Differential effects of divalent cations on elk prion protein fibril formation and stability

Authors: SAMORODNITSKY, DANIEL - Orise Fellow; Nicholson, Eric

Submitted to: Prion
Publication Type: Peer Reviewed Journal
Publication Acceptance Date: 12/25/2017
Publication Date: 1/2/2018
Citation: Samorodnitsky, D., Nicholson, E.M. 2018. Differential effects of divalent cations on elk prion protein fibril formation and stability. Prion. 12(1):63-71. https://doi.org/10.1080/19336896.2017.1423187.
DOI: https://doi.org/10.1080/19336896.2017.1423187

Interpretive Summary: Misfolding of the normally folded prion protein in mammals results in chronic wasting disease in deer and elk. The binding of divalent metal ions is known to influence some aspects of prion folding but has not been well characterized for the elk prion protein. In this manuscript we address the binding of a several divalent metal ions to elk prion protein and evaluate changes in the folding, stability, and misfolding of the protein. We find that 2 metal ions (copper and manganese) destabilize the prion protein and that these same metal ios decrease the tendency for the protein to misfold. This report demonstrates the complex importance of metal ions on the folding, stability, and misfolding of the prion protein with the potential to impact disease.

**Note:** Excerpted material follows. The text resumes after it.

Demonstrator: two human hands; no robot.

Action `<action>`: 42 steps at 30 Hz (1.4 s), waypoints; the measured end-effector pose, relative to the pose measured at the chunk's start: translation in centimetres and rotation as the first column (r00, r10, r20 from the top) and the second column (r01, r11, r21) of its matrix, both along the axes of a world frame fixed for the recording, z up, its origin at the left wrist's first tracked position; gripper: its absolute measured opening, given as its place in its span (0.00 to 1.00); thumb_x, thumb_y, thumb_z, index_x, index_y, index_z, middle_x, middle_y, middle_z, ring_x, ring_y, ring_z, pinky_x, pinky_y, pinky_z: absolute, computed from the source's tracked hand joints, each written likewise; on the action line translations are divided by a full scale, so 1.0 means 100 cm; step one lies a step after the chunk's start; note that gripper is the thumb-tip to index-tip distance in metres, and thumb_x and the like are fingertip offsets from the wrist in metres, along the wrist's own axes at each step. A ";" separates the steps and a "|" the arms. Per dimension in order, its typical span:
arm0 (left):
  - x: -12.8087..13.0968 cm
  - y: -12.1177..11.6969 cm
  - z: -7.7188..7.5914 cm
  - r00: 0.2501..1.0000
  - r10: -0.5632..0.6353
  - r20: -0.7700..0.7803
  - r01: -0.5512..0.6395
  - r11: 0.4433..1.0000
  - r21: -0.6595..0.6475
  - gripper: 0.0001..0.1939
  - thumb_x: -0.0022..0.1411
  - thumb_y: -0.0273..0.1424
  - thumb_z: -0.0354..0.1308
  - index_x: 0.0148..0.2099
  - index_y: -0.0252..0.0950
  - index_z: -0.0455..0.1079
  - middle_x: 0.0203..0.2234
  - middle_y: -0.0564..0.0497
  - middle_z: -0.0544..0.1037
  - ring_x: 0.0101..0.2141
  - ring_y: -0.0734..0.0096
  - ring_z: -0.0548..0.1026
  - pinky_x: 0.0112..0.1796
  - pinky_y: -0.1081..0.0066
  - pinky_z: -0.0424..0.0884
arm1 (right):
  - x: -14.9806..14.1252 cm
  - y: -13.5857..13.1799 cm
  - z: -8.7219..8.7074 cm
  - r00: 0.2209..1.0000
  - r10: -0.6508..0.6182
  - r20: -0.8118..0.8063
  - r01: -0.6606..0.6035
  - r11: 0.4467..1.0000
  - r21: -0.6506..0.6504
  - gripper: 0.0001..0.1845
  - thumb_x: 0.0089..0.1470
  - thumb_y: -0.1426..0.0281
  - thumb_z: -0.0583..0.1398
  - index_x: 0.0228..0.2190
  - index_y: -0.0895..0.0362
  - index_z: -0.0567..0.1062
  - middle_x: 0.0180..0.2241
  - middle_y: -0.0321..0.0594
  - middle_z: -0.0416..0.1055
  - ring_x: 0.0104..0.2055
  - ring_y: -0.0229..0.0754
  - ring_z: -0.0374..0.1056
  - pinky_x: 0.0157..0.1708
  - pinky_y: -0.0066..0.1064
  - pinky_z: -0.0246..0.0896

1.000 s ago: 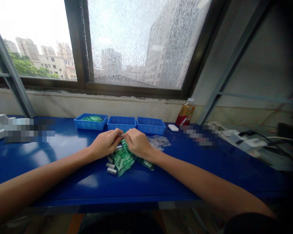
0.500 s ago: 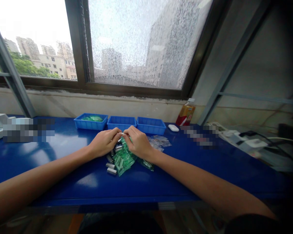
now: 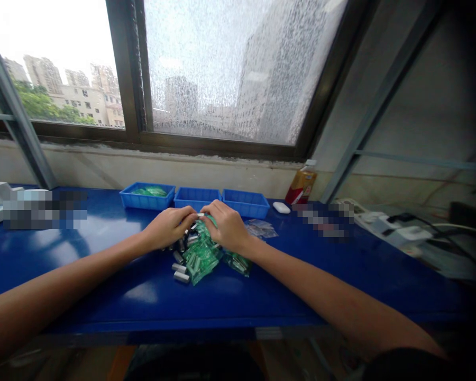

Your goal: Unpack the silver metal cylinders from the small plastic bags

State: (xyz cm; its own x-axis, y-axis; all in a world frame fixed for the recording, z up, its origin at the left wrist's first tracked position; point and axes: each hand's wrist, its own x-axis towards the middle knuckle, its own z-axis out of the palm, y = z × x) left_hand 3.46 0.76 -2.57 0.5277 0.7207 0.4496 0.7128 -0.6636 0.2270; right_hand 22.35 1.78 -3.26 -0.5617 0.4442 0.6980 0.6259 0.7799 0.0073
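Observation:
My left hand (image 3: 170, 226) and my right hand (image 3: 227, 226) meet fingertip to fingertip above a heap of small green packets (image 3: 200, 255) on the blue table (image 3: 103, 286). Both pinch one small silvery piece (image 3: 199, 215) between them. Several short metal cylinders (image 3: 180, 269) lie at the heap's left edge. A few clear little bags (image 3: 262, 228) lie just right of my right hand.
Three blue trays stand in a row at the table's back: the left tray (image 3: 147, 196) holds green packets, the middle tray (image 3: 195, 197) and right tray (image 3: 246, 203) look bare. An orange bottle (image 3: 301, 184), a white oval object (image 3: 281, 207) and cabled devices (image 3: 404, 233) lie to the right.
Both hands have lifted slightly and moved a little away from me, still pinched together over the heap. The view has shifted a bit.

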 end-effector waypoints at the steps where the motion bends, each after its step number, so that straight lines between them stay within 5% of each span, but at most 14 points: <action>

Technical Abstract: Misfolding of the normally folded prion protein of mammals (PrPC) into infectious fibrils causes a variety of different diseases, from scrapie in sheep to bovine spongiform encephalopathy in cattle to chronic wasting disease (CWD) in deer and elk. The misfolded form of PrPC, termed PrPSc, or in this case PrPCWD, interacts with PrPC to create more PrPCWD. This process is not clearly defined but is evidently affected by the presence and interactions of numerous cofactors, both biotic and abiotic. This includes the presence of nucleic acids, lipids, glycosylation patterns, pH, and the presence of ions. PrPC has been shown to act as a copper-binding protein in vivo, though it also binds to other divalents as well. The significance of this binding action has not been conclusively elucidated. Previous reports have shown that metal binding sites occur throughout the N-terminal region of PrPC. Other cations like manganese have also been shown to affect PrPC abundance in a transcript-independent fashion. In this study, we examined the ability of a variety of divalent cations to influence the stability and in vitro conversion of two variants of PrP from an elk background (L/M132, 26-234, equivalent to human 23-231). We find that both copper and manganese de-stabilize PrP. However, we also find that PrP L132 exhibits a greater degree of divalent cation induced destabilization than M132. This stands in contrast to the finding that the occurrence of leucine at position 132 confers resistance to CWD, while M132 is susceptible. However, in vitro conversion of PrP is suppressed by the presence of either copper or manganese, in both L132 and M132 backgrounds. This report demonstrates the complex importance of ionic character on the PrPC folding pathway selection on the route to PrPSc formation.